Figure 19 shows the curve of the total pressure coefficient distribution at the wake rake. It can be seen that at AoAs of α = 0°, 5°, and 10°, for an airfoil with VGs, the total pressure loss at the wake rake was larger because the generators increased the thickness of the boundary layer and thus increased the viscous losses. When the AoA was 15° and 18°, the total pressure loss of the airfoil with VGs was smaller than that of the clean airfoil. Among the four VG spacings, the total pressure loss of the airfoil with VGs was the largest when λ/H = 9, and under the other three spacings, the total pressure loss was similar. At α = 20°, the total pressure loss was the largest when λ/H = 9 and the smallest when λ/H = 7. At α = 22°, the total pressure loss was the largest when λ/H = 7, which was larger than that of the clean airfoil, while the total pressure loss of λ/H = 7 was the smallest. When α = 25°, the total pressure loss was the same, with or without VGs.

4. Conclusions

When VGs are used for the flow control of wind turbine blades, they are always installed under a certain arrangement. In this paper, the LES method was used to simulate the boundary layer separation flow with and without VGs in an adverse pressure gradient environment. The large-scale coherent structure of the boundary layer separation caused by the adverse pressure gradient and its evolution process in the turbulent flow field were analyzed. The effect of different VG spacings on the suppression of the boundary layer separation were compared through the distance between vortex cores, the kinetic energy of the fluid in the boundary layer, and the pressure loss coefficient. Subsequently, the effect of VG spacings on the lift–drag characteristics, airfoil surface pressure distribution, and airfoil pressure loss were investigated in a wind tunnel using the DU93-W-210 airfoil as the research object.
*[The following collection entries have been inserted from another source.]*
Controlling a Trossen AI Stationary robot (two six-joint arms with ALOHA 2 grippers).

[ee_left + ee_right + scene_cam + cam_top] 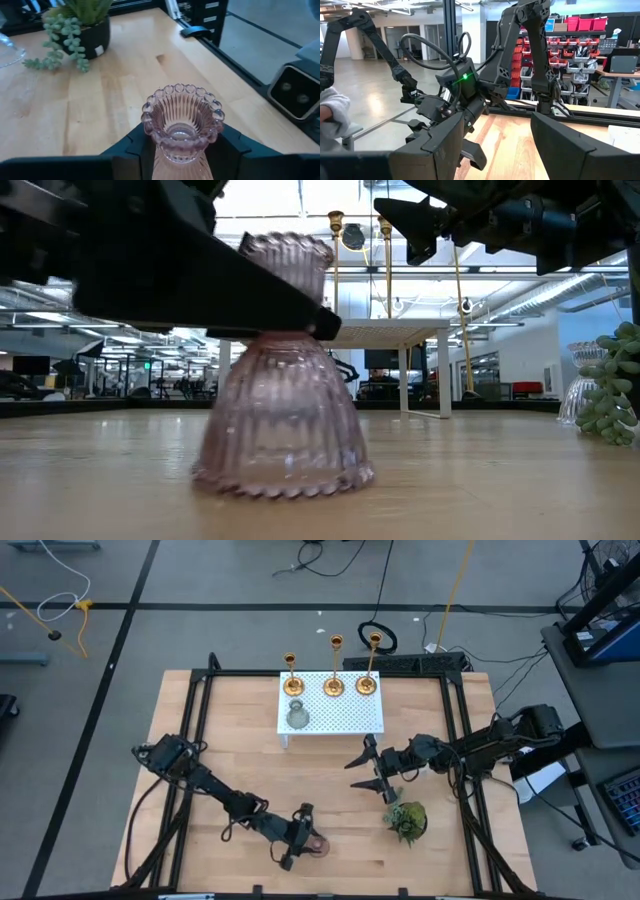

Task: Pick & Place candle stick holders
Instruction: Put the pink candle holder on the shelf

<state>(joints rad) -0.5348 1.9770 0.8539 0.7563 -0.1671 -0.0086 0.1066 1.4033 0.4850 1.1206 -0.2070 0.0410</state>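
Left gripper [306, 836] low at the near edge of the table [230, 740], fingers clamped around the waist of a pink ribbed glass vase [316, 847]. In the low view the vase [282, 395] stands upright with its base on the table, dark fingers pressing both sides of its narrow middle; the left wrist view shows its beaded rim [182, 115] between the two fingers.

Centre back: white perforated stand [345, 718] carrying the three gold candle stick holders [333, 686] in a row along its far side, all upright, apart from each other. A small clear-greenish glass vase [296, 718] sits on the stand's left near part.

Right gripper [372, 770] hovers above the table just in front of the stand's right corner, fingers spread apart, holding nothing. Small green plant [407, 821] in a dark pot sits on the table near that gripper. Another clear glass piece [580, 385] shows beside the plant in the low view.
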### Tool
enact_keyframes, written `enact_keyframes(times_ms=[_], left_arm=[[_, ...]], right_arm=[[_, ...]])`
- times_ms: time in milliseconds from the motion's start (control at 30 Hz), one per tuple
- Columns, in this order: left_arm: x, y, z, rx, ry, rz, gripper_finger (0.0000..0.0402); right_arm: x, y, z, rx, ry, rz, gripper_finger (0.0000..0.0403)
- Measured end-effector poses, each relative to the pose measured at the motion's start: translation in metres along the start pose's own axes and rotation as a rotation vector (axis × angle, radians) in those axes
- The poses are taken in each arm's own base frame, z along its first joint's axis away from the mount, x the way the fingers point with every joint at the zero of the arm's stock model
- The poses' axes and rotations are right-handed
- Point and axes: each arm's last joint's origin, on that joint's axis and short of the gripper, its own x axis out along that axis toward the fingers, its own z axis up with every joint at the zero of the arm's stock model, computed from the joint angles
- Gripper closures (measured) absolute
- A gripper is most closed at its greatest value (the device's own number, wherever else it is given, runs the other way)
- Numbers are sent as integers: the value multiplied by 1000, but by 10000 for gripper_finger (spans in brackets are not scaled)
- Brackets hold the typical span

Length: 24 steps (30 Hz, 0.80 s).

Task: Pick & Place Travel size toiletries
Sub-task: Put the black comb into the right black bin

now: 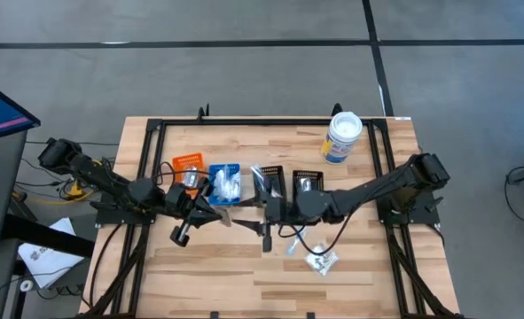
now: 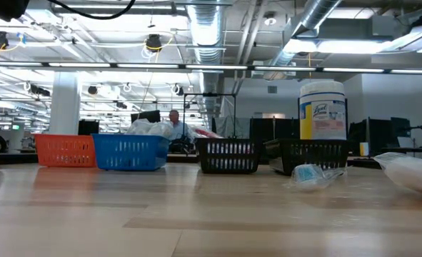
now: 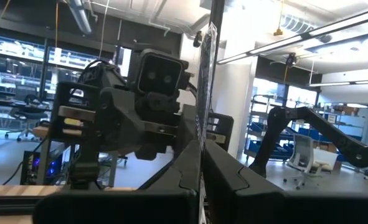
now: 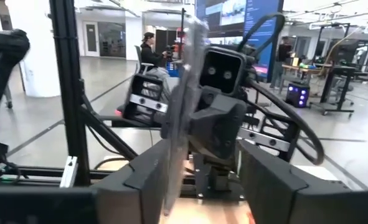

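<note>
A slim clear-wrapped toiletry packet (image 3: 203, 74) stands on edge between my two grippers, above the table's middle. My left gripper (image 1: 230, 215) is shut on it. My right gripper (image 1: 257, 215) faces it from the table's right with its fingers open. In the right wrist view the packet (image 4: 182, 93) stands inside that gap, close beside one finger (image 4: 140, 180). More toiletries lie on the table near the front: a silvery sachet (image 1: 322, 260) and a slim stick (image 1: 293, 244). White packets fill the blue bin (image 1: 224, 182). My left gripper pinches the clear packet's lower end (image 3: 202, 163) between its two shut fingers, coming level from the table's left. The packet rises upright above the fingers, edge-on to the camera and clear of the table. My right gripper: whether its finger touches the packet (image 4: 174, 162), I cannot tell.
An orange bin (image 1: 188, 168), the blue bin and two black bins (image 1: 269, 182) (image 1: 308, 182) stand in a row behind the grippers. A white tub with a blue label (image 1: 342, 137) is at the back right. In the low view a clear packet (image 2: 312, 175) lies before the black bins.
</note>
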Motion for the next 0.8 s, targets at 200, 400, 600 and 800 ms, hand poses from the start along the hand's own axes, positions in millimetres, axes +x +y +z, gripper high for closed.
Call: enact_keyframes(times_ms=[200, 400, 600, 800], left_arm=[[0, 2, -1, 50, 5, 50, 401], [1, 3, -4, 114, 28, 101, 401], [1, 4, -4, 114, 22, 120, 401], [0, 4, -4, 114, 21, 133, 401]], right_arm=[[3, -3, -3, 32, -9, -9, 177], [5, -7, -3, 46, -14, -19, 160], [6, -9, -4, 62, -8, -21, 185], [6, -11, -5, 61, -6, -26, 248]])
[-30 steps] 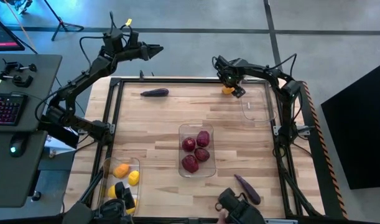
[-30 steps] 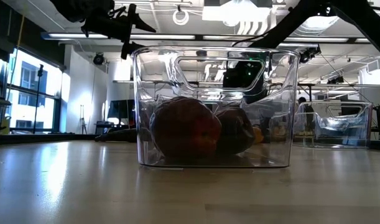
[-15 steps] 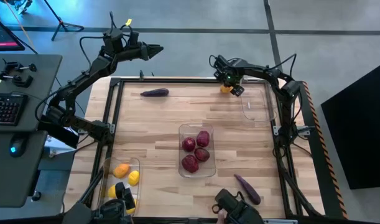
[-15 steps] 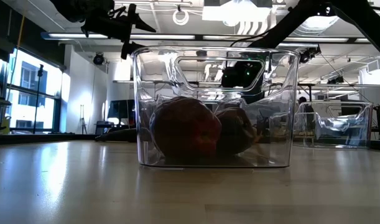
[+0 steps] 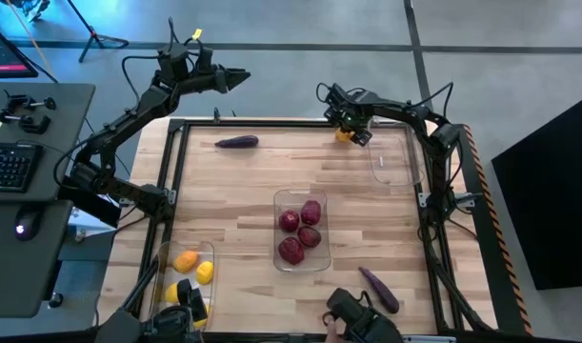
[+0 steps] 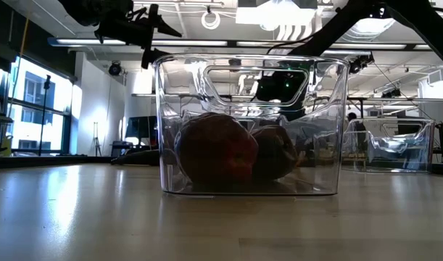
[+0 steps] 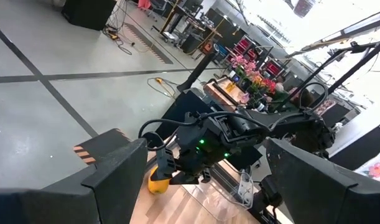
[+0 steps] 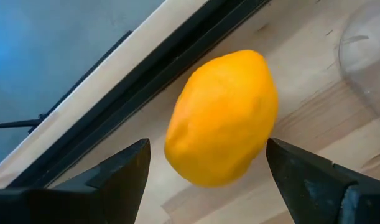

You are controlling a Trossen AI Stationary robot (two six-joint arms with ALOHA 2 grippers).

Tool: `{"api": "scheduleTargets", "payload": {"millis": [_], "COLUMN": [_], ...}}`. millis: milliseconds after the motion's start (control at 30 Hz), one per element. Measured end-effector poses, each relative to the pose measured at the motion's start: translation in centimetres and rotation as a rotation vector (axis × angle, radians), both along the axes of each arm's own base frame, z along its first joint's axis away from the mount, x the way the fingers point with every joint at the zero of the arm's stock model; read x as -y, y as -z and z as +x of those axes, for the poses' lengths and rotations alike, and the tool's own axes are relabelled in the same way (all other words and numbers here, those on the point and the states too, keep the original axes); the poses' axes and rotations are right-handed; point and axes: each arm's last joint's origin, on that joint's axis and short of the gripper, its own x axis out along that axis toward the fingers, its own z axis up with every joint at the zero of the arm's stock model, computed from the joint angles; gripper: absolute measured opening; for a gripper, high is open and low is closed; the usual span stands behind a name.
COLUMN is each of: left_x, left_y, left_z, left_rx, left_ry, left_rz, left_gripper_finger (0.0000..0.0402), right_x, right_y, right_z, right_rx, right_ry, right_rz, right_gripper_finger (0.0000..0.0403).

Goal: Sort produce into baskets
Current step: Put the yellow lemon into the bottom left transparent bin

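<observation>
Yellow fruit (image 8: pixel 222 118) between open right pincer (image 5: pixel 352 130), beside table frame (image 8: pixel 134 87).

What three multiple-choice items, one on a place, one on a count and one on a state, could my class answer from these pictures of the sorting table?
1. Where is the right gripper?
A. over the middle bin
B. at the table's far edge, by the yellow fruit
C. beside the near eggplant

2. How many dark red fruits lie in the middle bin?
A. two
B. four
C. six

3. How stand the right gripper's fingers?
A. open, either side of the yellow fruit
B. shut on an eggplant
C. shut, empty

Key: 1 B, the high view shows it there. 2 B, four counted from above. 3 A, the wrist view shows gaps.
</observation>
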Motion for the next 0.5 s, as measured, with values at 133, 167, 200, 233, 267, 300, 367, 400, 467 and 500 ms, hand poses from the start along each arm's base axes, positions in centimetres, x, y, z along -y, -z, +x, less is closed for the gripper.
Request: {"api": "scheduleTargets", "payload": {"millis": [133, 167, 200, 233, 267, 300, 367, 400, 467, 500], "left_x": [0.03, 0.03, 0.03, 0.04, 0.04, 0.04, 0.04, 0.06, 0.09, 0.10], "left_y": [0.00, 0.00, 0.00, -0.01, -0.01, -0.01, -0.01, -0.01, -0.02, -0.02], "left_z": [0.01, 0.01, 0.01, 0.01, 0.01, 0.01, 0.01, 0.01, 0.02, 0.03], "left_rx": [0.001, 0.001, 0.001, 0.001, 0.001, 0.002, 0.002, 0.002, 0.004, 0.005], "left_ry": [0.010, 0.011, 0.011, 0.011, 0.010, 0.011, 0.013, 0.018, 0.028, 0.034], "left_rz": [-0.001, 0.000, -0.001, 0.000, 0.000, -0.001, -0.002, -0.002, -0.004, -0.005], "left_gripper_finger": [0.0315, 0.0315, 0.0315, 0.0315, 0.0315, 0.0315, 0.0315, 0.0315, 0.0315, 0.0315], "right_x": [-0.02, -0.01, 0.00, -0.01, 0.00, 0.02, 0.05, 0.05, 0.04, 0.05], "right_y": [0.02, 0.01, 0.01, 0.01, 0.01, 0.01, 0.00, 0.00, 0.00, 0.00], "right_z": [-0.13, -0.14, -0.15, -0.18, -0.23, -0.26, -0.29, -0.30, -0.28, -0.28], "right_rx": [-0.017, -0.019, -0.018, -0.020, -0.029, -0.038, -0.044, -0.044, -0.043, -0.042], "right_ry": [0.036, 0.051, 0.066, 0.078, 0.088, 0.094, 0.103, 0.103, 0.104, 0.104], "right_rz": [-0.008, -0.012, -0.014, -0.015, -0.023, -0.032, -0.039, -0.039, -0.040, -0.040], "right_gripper_finger": [0.0310, 0.0310, 0.0310, 0.0310, 0.0310, 0.0310, 0.0310, 0.0310, 0.0310, 0.0310]}}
According to the relationship between the vortex core radius and the distance between the vortex cores, when the VG spacing was λ/H = 3, the distance between the vortex cores Δz/2 was smaller than the vortex core radius r in most positions along the flow direction. Therefore, this spacing inhibited the development of vortices. When λ/H = 7 and 9, Δz/2 was always larger than r. When λ/H = 5, at x/H = 10, the Δz/2 and the r were approximately equal. Thus, the λ/H = 5 spacing was more suitable for flow control. The increase in fluid kinetic energy in the boundary layer was inversely proportional to the VG spacing. However, when the VG spacing was λ/H = 3, the distance between vortices was small and the vortex core was far from the wall, resulting in the high-energy fluid in the downstream boundary layer being higher from the wall. In the near-wall region, the kinetic energy of the fluid was the largest when λ/H = 5, especially at the x/H = 35 cross-section. When λ/H = 5, the C_ΔP between the inlet and outlet of the computational domain was the smallest, which was by 30.95% lower than that in the computational domain without VGs.

In the wind tunnel experimental results, it was found that the stall AoA of the airfoil with VGs was increased by 10° compared to that of the clean airfoil. When λ/H = 5, the maximum lift coefficient of the airfoil with VGs increased by 48.77%, which was the largest increase. Furthermore, at an AoA of 18°, when λ/H = 5, the drag coefficient decreased by 83.28%, which was the largest reduction. At an AoA of 18°, the lift–drag ratio of the airfoil increased by 741.03% when λ/H = 3, 821.86% when λ/H = 5, 612.06% when λ/H = 7, and 55.06% when λ/H = 9. Consequently, it can be deduced that, when the VG spacing was λ/H = 5, the comprehensive effect of airfoil flow control was the best. The optimization of the VG spacing was essentially the optimization of vortex scale and vortex core spacing. The vortex scale and vortex core spacing were related to the VGs installation angle, geometric height, and arrangement spacing.